WORK REQUIRED: Every line below that carries the word "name" needs to be copied.

[Opening DATASET EXTRACT section]

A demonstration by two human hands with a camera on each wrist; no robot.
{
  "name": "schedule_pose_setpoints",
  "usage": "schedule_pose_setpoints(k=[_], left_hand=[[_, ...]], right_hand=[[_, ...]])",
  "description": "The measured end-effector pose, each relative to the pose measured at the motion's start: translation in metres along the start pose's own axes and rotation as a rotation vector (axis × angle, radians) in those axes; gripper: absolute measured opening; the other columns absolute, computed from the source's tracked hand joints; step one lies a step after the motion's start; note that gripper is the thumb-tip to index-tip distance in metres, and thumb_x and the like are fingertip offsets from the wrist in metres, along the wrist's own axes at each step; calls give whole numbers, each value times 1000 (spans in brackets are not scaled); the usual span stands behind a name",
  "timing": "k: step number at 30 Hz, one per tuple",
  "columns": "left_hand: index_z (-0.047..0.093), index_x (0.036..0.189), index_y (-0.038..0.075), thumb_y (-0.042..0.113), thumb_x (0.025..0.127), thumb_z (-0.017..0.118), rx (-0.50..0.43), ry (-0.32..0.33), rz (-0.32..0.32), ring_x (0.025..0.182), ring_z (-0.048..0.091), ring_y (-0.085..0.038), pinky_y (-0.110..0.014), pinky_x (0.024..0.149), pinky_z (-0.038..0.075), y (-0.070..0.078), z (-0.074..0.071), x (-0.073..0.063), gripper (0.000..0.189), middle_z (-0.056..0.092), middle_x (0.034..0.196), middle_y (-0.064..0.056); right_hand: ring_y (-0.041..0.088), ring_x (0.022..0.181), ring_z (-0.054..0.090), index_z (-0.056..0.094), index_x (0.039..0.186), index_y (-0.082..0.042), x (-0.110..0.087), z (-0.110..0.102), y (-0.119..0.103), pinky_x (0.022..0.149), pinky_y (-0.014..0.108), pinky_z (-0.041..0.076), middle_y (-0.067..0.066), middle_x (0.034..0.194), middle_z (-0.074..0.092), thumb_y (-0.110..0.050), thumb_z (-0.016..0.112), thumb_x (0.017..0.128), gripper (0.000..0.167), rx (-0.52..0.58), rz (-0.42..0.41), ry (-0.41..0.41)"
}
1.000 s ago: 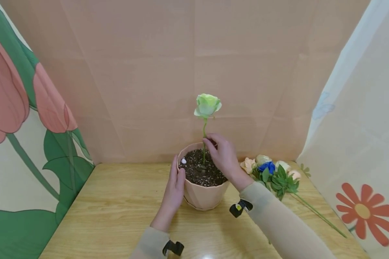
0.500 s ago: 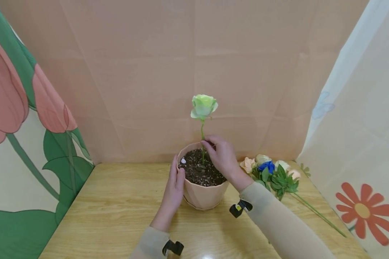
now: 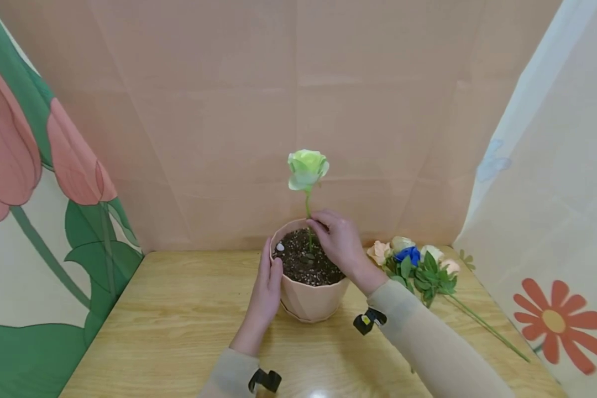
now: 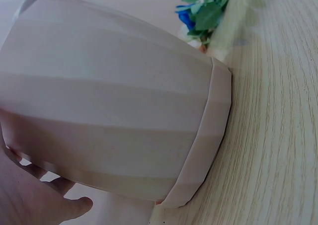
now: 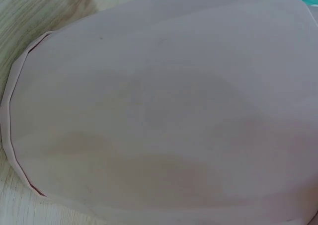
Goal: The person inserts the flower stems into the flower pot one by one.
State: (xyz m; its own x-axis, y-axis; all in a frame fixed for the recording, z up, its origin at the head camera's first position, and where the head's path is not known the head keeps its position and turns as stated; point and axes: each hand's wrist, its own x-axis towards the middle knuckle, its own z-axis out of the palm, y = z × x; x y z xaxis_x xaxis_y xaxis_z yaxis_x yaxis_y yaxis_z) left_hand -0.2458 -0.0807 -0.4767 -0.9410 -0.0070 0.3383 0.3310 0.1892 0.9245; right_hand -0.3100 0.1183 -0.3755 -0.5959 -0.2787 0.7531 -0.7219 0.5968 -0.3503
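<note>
In pot [image 3: 312, 298] on table [image 3: 189, 309], green rose [image 3: 308, 168] standing, stem [image 3: 308, 204] reaching soil [image 3: 298, 272]; insertion seeming nearly done; right hand [image 3: 341, 243] pinching stem; left hand [image 3: 263, 293] resting on pot's side, fingers fairly straight; 5 other blooms [image 3: 423, 268] lying right of pot, not yet inserted.

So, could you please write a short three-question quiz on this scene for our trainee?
1. True or false: the blue rose lies on the table.
2. Which rose does the right hand pinch by its stem? A) peach B) pale green C) blue
3. Fill in: the left hand touches the side of the ____.

Key: 1. True. 2. B, the pale green rose. 3. Flowerpot.
</note>
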Motion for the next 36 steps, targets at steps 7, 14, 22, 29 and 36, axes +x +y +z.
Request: schedule_pose_setpoints(k=[7,14,22,29,36], left_hand=[[16,179,33,35,123,37,-8,0,5,166,19,-35,-62,133,16,3,1,1,60,17,183,-6],[13,179,34,35,123,36,-6,-3,-1,166,20,-34,-61,133,18,5,1,2,61,16,183,-5],[12,179,35,35,122,37,-10,-4,-13,166,20,-33,-60,133,18,6,-1,1,62,16,183,-5],[14,179,34,40,122,38,-2,3,-15,166,21,-35,-61,132,18,6,0,-1,62,18,183,-6],[17,179,33,38,122,37,1,9,-8,165,21,-37,-63,132,17,5,0,-1,60,19,183,-8]], right_hand=[[26,86,75,84,107,-1,2,-2,-1,77,45,63,12,100,79,-9,78,105,10,-7,11,-33],[25,83,74,84,104,-1,3,-2,-3,76,45,63,10,98,78,-8,79,104,9,-9,-3,-39],[25,85,75,83,107,-1,3,3,-1,80,44,64,11,100,79,-10,77,105,11,-2,-1,-50],[29,99,79,85,112,-3,0,1,-2,89,47,65,12,110,82,-13,81,103,14,10,32,-29],[26,101,79,85,117,-7,0,-3,-5,89,46,65,9,113,82,-20,78,106,19,42,124,-37]])
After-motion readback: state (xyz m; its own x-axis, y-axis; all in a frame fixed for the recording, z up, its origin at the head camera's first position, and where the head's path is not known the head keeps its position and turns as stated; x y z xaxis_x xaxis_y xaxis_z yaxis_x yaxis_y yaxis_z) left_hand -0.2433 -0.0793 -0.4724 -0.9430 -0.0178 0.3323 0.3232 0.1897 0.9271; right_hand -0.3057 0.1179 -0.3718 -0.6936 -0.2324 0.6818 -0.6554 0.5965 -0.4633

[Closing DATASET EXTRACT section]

EXERCISE ANSWER:
  "name": "schedule_pose_setpoints",
  "description": "The measured end-effector pose, each relative to the pose measured at the motion's start: translation in metres along the start pose's own axes and rotation as a rotation vector (axis × angle, radians) in those axes; gripper: absolute measured opening; the other columns absolute, computed from the source's tracked hand joints; step one lies a step after the motion's start; note that gripper is the thumb-tip to index-tip distance in metres, and thumb_x and the like are fingertip offsets from the wrist in metres, along the wrist's own axes at each step; calls give whole numbers, each value times 1000 (spans in brackets are not scaled); the usual span stands behind a name",

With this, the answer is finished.